Scan the records below for the line with "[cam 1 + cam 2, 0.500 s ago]" and the line with "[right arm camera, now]". Repeat those two lines and every line between them exactly, and nothing else.

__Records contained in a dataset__
::::

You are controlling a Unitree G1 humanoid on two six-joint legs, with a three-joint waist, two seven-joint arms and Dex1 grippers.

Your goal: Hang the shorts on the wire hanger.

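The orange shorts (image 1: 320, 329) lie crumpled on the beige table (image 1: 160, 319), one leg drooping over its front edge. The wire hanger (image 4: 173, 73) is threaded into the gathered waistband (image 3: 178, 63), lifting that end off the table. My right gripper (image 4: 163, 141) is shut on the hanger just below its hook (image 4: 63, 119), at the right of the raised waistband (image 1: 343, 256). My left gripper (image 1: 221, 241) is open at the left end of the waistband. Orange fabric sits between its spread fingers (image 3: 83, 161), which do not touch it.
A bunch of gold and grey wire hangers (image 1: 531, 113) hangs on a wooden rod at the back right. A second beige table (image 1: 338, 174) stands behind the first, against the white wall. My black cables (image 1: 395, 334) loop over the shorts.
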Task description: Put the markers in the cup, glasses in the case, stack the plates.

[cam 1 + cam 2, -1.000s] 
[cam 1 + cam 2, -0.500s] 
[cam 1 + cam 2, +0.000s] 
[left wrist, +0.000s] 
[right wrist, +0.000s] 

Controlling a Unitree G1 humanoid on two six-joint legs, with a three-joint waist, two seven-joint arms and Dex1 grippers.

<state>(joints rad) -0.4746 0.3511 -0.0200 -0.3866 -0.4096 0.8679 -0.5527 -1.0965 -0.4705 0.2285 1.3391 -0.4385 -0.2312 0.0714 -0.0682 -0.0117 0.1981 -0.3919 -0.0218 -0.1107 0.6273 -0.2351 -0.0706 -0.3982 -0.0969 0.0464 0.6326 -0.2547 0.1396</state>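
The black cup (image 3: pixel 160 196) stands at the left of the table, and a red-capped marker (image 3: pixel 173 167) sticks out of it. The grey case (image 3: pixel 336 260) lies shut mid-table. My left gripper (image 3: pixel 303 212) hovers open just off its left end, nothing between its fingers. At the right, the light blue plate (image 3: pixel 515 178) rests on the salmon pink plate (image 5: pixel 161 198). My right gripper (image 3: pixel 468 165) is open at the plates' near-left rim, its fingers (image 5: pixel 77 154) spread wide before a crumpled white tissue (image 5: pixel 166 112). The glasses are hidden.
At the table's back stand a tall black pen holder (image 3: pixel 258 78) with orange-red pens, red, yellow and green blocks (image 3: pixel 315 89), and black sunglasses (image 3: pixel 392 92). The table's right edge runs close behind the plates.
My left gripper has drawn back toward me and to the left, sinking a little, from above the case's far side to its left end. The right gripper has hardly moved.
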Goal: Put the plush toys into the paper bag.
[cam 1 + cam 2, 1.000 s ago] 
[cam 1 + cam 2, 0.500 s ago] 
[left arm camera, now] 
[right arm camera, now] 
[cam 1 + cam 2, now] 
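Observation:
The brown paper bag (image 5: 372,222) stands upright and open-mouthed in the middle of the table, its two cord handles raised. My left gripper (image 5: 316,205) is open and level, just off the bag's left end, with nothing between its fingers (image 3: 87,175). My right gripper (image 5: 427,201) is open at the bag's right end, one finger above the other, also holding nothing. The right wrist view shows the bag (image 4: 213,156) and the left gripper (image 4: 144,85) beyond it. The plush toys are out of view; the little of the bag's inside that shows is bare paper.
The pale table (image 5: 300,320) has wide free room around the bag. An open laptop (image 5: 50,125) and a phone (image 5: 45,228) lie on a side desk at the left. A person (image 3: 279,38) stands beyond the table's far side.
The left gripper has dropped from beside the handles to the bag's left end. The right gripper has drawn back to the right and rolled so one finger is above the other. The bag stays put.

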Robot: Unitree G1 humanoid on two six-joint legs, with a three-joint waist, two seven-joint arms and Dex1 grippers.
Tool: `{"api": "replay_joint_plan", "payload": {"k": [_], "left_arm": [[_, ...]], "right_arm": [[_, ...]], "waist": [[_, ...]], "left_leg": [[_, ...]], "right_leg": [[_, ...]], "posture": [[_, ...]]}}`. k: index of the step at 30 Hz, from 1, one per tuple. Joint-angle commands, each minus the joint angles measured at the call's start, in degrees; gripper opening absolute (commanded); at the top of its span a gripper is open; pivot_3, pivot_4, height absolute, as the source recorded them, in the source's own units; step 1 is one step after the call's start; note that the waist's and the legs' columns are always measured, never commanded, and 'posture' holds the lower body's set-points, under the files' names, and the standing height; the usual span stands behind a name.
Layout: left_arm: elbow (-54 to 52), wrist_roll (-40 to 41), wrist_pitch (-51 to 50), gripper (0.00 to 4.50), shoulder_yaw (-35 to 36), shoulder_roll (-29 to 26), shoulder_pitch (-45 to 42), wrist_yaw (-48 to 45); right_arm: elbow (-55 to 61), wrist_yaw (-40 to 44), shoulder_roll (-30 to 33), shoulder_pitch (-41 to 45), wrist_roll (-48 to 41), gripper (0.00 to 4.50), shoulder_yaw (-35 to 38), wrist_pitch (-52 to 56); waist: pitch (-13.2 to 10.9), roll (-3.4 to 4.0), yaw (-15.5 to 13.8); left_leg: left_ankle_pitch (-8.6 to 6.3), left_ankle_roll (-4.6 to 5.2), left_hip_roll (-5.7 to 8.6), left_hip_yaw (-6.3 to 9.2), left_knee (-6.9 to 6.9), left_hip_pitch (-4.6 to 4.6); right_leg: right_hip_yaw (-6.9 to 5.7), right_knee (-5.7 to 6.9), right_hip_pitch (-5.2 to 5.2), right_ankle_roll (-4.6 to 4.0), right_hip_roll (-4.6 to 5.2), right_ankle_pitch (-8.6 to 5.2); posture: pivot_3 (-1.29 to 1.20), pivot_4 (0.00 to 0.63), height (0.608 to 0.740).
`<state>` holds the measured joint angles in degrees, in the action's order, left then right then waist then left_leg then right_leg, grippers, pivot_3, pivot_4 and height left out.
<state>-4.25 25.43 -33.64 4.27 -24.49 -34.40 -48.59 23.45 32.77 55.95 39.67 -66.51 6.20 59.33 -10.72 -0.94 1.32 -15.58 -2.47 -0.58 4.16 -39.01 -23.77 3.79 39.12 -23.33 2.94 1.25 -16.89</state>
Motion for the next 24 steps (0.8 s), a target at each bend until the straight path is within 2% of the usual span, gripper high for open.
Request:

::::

__RESPONSE TO THIS EXERCISE__
[cam 1 + cam 2, 0.500 s ago] 
[left arm camera, now] 
[right arm camera, now] 

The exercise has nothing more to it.